But I think I'd really just have been reiterating themes that I'd already dealt with fairly comprehensively in O, America. It'd just be further variations on those first two stories, probably full of worthwhile character stuff and probably some unknowable happy accidents of storytelling that might've taken it off in a whole new direction. So maybe my worry of repeating myself is completely unfounded.

SPURGEON: One other element I think this book captures well is the spirit of the time, particularly the really queasy partying and indulgence that took place as we bounced out of the shadow of what seemed like imminent nuclear annihilation. Are there ways you think the book works as a document of its times? Is there anything in there that surprised you when you read it, maybe even some self-revelatory?

ABADZIS: As regards the overall atmosphere of the times, I just reflected what I saw around me. As regards the central character, I tried to reflect how he might honestly respond to things; same for all the supporting players. With a large cast of characters, you feel like it's almost an acting job -- you're making your characters perform and sometimes you need a nuanced, subtle performance, sometimes something larger. Something about the performance of this book is very "early nineties" -- the hopes of the characters in there which were drawn very much from my social circle of the time.

Hugo Tate looks to my eyes almost like it was done by another person, but at the same time it's difficult to achieve a distance from it. It's a weird feeling. I can't remember doing a lot of it, although I certainly recall the effort that went into it. It looks and feels like it was done by some other version of me, someone very different from who I am now. But if I met this kid, I think I'd be encouraging him to draw more comics.
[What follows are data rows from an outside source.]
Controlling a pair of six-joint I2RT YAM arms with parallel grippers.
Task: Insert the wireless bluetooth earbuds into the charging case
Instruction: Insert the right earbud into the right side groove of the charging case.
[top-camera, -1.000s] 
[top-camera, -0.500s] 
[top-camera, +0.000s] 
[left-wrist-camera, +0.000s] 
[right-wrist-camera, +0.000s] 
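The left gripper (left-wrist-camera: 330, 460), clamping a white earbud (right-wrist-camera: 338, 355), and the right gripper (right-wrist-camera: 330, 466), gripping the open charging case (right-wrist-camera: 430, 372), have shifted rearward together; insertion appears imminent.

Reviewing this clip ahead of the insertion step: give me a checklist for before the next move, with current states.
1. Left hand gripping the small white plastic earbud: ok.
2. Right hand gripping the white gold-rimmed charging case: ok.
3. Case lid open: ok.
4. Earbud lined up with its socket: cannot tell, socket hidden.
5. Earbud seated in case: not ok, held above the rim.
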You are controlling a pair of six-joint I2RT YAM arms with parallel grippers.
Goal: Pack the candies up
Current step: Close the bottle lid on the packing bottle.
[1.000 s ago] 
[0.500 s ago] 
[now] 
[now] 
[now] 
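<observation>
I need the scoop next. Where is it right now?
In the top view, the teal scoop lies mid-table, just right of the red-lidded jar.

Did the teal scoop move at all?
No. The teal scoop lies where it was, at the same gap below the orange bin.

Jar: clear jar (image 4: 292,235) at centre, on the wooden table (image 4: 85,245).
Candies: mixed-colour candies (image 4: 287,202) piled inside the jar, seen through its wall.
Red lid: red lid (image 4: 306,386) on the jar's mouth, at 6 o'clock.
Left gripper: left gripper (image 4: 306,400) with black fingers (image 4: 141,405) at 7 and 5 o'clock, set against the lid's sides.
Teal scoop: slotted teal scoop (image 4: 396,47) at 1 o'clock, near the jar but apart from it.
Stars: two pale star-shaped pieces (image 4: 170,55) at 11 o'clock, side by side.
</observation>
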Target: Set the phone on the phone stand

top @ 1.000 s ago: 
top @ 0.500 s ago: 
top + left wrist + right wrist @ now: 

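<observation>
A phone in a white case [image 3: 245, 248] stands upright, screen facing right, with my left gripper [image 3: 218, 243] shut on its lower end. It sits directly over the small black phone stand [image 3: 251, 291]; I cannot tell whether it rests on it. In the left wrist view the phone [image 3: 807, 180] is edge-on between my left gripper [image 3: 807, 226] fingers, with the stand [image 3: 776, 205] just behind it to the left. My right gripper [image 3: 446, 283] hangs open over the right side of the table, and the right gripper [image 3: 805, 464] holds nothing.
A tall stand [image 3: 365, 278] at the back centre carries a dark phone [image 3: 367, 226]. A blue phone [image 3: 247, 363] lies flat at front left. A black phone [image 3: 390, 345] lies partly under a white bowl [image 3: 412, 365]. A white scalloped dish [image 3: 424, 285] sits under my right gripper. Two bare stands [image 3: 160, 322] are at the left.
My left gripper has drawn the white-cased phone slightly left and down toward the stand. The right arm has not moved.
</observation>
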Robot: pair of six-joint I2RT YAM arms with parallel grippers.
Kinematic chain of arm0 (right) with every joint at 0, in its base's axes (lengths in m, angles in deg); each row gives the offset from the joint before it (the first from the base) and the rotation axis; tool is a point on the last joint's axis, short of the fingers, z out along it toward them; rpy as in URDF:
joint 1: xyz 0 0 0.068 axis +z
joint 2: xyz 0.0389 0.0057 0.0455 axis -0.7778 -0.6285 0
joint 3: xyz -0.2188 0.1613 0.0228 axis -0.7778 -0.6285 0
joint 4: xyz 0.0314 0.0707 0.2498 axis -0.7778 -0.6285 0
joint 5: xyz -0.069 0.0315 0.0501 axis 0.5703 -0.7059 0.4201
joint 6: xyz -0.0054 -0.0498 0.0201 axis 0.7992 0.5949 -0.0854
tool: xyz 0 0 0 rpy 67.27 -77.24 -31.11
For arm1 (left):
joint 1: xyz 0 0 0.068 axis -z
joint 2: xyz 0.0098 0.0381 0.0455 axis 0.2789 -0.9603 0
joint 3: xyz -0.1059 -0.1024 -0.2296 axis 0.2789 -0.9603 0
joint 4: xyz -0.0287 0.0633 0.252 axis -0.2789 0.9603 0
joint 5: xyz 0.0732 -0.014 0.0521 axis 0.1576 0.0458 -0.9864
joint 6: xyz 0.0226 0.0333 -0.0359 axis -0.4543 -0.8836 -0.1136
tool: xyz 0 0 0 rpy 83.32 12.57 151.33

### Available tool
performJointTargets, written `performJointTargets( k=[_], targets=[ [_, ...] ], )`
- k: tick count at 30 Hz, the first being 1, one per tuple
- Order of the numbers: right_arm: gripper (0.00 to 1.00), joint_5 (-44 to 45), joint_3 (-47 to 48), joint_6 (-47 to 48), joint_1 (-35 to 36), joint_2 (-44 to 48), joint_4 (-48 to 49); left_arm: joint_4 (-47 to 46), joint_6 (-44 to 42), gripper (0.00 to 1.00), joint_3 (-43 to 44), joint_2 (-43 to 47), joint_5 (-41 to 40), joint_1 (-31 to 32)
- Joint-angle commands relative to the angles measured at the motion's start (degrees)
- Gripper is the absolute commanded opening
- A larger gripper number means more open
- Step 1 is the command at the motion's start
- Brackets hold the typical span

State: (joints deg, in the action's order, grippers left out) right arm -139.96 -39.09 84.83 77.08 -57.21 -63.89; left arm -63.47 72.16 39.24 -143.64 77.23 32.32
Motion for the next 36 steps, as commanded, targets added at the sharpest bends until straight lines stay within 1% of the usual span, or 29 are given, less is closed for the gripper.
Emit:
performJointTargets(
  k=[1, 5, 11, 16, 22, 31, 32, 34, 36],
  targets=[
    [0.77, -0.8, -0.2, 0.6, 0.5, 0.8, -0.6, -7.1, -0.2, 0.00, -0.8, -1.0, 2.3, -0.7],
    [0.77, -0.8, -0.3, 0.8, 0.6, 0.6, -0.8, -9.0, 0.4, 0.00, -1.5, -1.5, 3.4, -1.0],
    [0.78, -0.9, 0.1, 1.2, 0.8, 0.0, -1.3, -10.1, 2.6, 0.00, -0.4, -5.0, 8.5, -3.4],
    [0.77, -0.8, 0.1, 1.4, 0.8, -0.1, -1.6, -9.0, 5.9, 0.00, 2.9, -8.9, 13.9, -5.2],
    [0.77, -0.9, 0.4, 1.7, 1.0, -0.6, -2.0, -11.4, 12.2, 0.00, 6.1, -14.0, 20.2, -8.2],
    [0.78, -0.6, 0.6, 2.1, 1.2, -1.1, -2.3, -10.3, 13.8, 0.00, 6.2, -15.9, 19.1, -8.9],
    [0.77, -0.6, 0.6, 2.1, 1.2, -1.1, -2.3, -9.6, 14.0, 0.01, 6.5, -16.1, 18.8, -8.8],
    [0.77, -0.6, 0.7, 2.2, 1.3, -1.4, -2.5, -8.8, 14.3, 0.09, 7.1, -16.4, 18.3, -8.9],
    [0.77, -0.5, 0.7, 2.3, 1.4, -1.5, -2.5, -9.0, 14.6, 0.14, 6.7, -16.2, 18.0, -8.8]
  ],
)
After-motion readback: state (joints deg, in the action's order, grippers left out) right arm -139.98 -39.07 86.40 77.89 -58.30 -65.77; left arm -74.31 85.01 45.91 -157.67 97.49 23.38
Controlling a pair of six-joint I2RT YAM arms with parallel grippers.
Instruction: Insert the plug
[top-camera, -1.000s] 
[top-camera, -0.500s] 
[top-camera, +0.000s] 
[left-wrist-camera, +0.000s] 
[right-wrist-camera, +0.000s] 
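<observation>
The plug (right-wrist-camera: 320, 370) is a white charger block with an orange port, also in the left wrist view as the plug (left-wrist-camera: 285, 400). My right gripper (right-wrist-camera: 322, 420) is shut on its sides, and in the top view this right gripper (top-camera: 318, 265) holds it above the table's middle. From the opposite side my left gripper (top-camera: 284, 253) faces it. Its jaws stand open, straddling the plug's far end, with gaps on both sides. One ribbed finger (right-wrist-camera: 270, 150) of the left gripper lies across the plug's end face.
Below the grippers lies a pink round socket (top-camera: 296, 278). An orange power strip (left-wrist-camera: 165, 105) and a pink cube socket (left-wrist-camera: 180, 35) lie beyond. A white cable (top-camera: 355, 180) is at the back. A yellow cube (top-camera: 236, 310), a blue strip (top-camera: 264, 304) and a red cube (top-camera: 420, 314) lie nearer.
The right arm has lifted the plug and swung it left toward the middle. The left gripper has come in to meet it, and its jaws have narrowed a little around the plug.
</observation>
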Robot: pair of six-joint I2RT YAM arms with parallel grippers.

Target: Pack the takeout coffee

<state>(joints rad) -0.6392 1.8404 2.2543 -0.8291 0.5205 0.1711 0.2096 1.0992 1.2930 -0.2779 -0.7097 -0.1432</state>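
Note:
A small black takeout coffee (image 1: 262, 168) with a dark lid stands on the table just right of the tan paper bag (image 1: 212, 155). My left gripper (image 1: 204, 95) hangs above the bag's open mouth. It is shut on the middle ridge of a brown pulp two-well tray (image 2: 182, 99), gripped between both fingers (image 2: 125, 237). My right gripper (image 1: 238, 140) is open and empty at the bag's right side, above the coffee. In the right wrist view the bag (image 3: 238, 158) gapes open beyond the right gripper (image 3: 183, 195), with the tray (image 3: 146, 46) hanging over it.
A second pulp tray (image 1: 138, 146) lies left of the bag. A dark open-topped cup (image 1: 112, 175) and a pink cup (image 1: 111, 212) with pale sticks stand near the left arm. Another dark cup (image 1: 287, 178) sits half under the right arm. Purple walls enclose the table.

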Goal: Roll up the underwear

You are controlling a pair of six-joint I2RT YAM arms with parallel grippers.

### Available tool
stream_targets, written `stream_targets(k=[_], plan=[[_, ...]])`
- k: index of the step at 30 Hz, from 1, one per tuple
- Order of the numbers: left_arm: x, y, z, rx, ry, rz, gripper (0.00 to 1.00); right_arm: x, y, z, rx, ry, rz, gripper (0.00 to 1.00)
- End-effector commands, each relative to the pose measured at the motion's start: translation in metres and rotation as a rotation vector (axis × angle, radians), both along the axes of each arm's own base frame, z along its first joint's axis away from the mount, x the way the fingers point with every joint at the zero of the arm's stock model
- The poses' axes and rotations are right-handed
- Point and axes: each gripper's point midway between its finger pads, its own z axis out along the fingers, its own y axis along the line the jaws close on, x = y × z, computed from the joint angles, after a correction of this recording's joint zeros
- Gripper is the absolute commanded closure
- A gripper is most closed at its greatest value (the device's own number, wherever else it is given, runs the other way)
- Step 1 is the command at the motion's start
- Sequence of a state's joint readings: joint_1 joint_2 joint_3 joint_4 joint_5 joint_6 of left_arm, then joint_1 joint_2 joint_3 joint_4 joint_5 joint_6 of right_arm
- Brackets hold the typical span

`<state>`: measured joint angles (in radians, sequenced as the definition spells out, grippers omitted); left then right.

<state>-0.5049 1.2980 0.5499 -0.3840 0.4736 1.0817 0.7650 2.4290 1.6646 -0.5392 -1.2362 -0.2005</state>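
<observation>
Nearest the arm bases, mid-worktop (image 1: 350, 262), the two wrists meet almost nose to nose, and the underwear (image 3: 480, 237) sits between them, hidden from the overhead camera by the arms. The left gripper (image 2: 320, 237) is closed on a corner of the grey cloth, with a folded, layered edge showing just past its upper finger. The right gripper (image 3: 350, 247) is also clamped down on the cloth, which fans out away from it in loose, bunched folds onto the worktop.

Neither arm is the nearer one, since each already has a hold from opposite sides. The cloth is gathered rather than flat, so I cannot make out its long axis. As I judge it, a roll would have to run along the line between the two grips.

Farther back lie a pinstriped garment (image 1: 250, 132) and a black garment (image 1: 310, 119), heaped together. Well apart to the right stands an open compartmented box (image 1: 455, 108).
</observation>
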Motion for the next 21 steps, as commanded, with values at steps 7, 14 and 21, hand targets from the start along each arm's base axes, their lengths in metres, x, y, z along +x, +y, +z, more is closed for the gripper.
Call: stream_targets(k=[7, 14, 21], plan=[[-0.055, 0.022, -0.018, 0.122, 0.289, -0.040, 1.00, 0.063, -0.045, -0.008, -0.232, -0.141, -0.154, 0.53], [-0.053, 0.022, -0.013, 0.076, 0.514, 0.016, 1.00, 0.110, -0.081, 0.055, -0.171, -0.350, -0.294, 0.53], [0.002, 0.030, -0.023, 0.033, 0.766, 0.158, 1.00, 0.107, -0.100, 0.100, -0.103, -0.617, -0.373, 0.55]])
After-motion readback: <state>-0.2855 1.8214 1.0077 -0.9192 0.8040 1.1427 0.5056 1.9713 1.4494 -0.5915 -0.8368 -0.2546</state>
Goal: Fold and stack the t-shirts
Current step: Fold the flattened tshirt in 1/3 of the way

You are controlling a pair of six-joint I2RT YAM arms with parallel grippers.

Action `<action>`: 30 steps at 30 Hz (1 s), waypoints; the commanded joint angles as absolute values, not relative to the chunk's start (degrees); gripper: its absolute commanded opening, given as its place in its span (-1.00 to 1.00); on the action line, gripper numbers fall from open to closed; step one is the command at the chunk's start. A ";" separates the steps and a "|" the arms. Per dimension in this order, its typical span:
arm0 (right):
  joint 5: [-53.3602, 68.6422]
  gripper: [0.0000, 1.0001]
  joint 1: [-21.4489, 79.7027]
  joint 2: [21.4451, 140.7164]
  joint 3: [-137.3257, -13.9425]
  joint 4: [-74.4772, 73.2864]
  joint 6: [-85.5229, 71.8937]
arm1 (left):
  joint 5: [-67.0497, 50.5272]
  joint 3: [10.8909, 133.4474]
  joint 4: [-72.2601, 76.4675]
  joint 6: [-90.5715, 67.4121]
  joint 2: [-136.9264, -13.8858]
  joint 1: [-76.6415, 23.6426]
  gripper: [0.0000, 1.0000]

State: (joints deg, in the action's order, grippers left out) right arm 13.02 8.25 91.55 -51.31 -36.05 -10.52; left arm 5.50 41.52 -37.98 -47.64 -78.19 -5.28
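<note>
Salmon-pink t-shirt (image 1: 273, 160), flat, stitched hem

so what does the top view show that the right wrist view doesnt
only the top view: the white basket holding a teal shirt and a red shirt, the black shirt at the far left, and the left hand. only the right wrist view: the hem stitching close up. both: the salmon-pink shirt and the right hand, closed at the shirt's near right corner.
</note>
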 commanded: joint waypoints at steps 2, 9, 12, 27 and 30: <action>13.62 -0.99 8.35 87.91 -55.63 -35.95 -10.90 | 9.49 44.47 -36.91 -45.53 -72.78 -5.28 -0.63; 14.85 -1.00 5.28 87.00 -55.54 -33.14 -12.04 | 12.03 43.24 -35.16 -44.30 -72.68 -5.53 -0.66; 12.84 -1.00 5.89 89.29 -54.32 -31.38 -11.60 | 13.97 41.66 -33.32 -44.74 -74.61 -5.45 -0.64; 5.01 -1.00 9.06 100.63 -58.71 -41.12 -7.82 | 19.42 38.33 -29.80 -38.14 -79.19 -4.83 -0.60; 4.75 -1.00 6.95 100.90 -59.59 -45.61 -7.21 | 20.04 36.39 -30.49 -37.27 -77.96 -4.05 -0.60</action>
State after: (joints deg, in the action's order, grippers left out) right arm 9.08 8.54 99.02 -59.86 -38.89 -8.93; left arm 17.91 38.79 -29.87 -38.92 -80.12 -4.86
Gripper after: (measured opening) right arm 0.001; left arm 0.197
SPURGEON: How do you feel about the book's artistic legacy? Do you think it has one? Do you hope it has one? How would you have people receive this latest volume?

ABADZIS: Well, since it was first serialized in Deadline, and half of it came out in 1993 as O, America, I've had more requests for a complete collection of Hugo Tate than anything else I've ever done. So, now it's happening, that's an achievement. I'm really glad it's available again so that people who've read Laika and liked that book can try this. It's very different from Laika, but like that story, this book will also take them somewhere they might not otherwise go. I hope they get something out of it. Ultimately, it's all me.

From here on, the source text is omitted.